Activity: Copy out lines with the word "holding" from the material that follows.

Records to process:
————

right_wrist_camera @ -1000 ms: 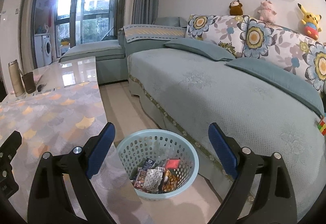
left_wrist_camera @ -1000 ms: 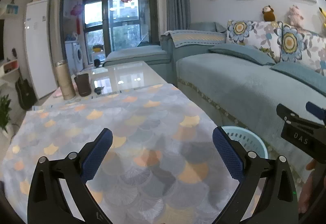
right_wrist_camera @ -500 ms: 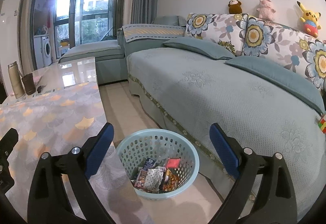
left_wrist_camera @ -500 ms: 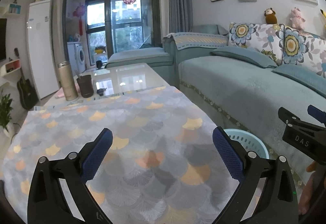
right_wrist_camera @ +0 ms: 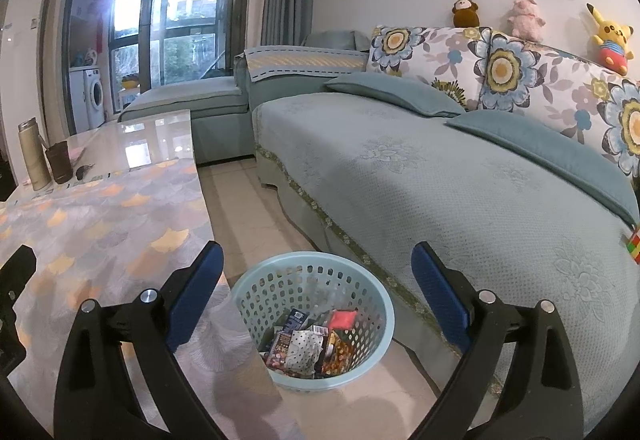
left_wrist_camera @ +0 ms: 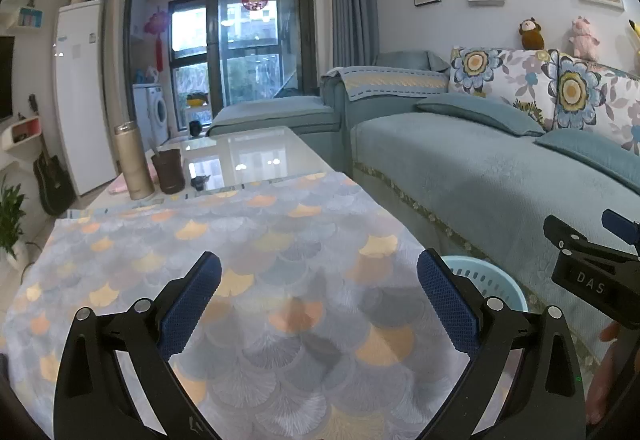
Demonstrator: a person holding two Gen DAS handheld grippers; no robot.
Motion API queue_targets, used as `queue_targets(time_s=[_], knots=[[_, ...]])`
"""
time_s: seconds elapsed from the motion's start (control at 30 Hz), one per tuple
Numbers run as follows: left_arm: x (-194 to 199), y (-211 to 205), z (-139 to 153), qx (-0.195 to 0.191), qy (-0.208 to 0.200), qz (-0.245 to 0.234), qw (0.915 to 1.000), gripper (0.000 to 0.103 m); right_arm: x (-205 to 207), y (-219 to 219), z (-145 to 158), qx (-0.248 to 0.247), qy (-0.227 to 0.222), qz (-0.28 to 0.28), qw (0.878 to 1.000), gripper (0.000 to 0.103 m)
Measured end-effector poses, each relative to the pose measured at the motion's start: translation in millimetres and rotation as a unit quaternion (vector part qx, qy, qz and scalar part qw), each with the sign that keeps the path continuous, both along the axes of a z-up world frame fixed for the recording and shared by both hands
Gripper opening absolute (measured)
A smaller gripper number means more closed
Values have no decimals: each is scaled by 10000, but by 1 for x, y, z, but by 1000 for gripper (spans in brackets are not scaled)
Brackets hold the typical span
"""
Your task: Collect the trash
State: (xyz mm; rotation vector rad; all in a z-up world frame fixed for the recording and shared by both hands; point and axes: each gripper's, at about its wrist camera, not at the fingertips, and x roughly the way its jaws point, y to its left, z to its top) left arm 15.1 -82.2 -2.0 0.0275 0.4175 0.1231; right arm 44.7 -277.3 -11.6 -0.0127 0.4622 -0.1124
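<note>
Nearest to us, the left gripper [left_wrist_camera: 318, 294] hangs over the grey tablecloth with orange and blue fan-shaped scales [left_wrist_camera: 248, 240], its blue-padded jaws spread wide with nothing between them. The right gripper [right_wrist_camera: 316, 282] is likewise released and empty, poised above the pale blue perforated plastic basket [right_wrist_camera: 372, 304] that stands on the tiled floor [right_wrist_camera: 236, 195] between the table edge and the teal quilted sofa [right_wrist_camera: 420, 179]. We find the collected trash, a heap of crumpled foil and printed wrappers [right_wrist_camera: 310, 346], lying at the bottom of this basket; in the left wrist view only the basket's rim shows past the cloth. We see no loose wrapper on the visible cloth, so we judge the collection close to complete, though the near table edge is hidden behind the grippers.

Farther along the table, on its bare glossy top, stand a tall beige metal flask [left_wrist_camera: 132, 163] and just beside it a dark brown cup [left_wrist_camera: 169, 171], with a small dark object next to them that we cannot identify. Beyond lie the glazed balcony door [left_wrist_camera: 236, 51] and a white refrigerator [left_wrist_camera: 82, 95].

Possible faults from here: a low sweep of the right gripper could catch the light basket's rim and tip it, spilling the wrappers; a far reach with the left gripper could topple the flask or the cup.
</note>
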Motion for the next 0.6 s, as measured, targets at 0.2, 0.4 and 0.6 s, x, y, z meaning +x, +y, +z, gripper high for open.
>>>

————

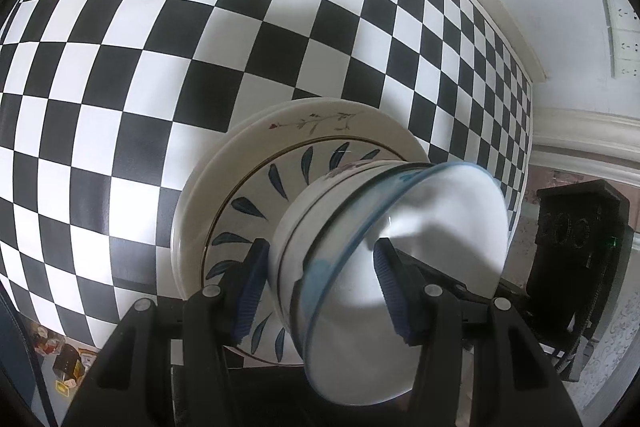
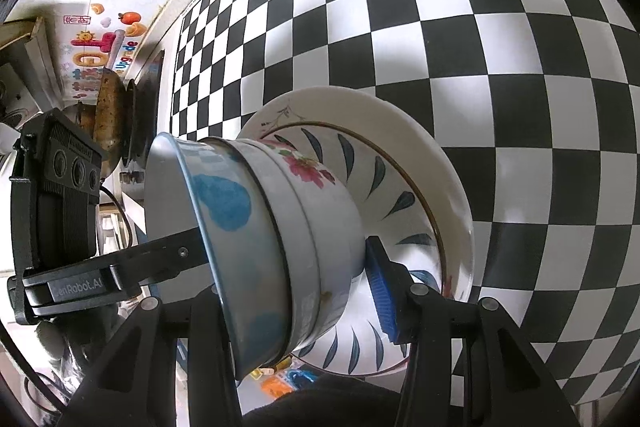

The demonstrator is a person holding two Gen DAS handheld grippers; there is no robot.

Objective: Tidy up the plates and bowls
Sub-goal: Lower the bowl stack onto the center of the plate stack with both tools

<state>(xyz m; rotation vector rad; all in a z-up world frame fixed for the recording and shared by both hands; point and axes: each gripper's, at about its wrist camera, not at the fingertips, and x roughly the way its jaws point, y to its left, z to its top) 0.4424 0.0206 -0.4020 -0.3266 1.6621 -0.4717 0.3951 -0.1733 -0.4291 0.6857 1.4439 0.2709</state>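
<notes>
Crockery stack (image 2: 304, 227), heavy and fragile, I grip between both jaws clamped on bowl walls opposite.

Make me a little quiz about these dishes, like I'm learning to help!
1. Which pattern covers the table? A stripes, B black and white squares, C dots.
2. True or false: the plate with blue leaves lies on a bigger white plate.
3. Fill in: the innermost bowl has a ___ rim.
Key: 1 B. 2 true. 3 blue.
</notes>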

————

Answer:
Demonstrator: a person holding two Gen DAS handheld grippers; no robot.
The demonstrator is a person holding two Gen DAS handheld grippers; there is no robot.

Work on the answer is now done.